A Girl Walks Home Alone at Night [دختری در شب تنها به خانه می رود], Ana Lily Amirpour, 2014. 99 minutes, noir et blanc.

Souvent, je m’amuse à décrire le Rocky Horror Picture Show comme la meilleure comédie musicale érotique de science-fiction – mais le film de Jim Sharman concourt seul dans sa catégorie. Dans la même catéorie « unique en son genre», on pourrait définir A Girl Walks Home Alone at Night d’Ana Lily Amirpour comme le meilleur western vampirique iranien – et c’est bien le seul, jusqu’à présent.

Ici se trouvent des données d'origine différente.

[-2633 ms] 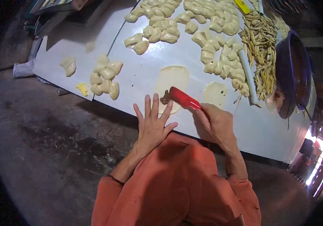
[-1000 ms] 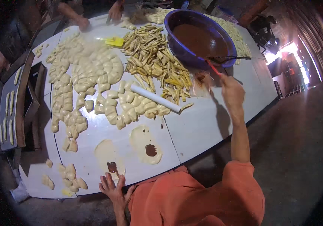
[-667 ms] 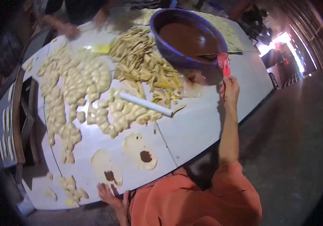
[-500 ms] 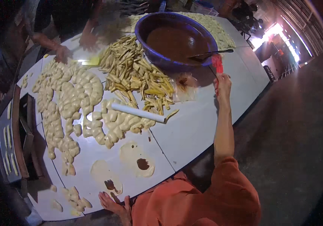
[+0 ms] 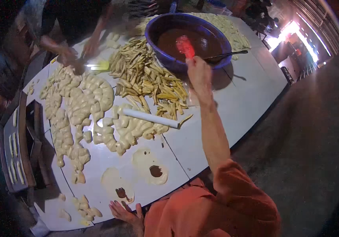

Après la tétralogie en cinq épisodes Twilight, c’est peu dire qu’on en avait marre des vampires au cinéma. Point trop n’en faut, dit-on. Mais en 2014 sont sortis deux films ayant l’insigne mérite de vouloir renouveler le genre et de présenter autre chose que des vampires énamourés luisant au soleil. Le premier est Only Lovers Left Alive de Jim Jarmusch, ou le parcours de deux suceurs de sang désabusés, des ruines de Detroit jusqu’aux nuits de Tanger. Une errance magnifiée par le charisme de ses protagonistes, Tom Hiddelston et Tilda Swinton.

Le second, objet du présent billet, est A Girl Walks Home Alone at Night, objet filmique non moins fascinant.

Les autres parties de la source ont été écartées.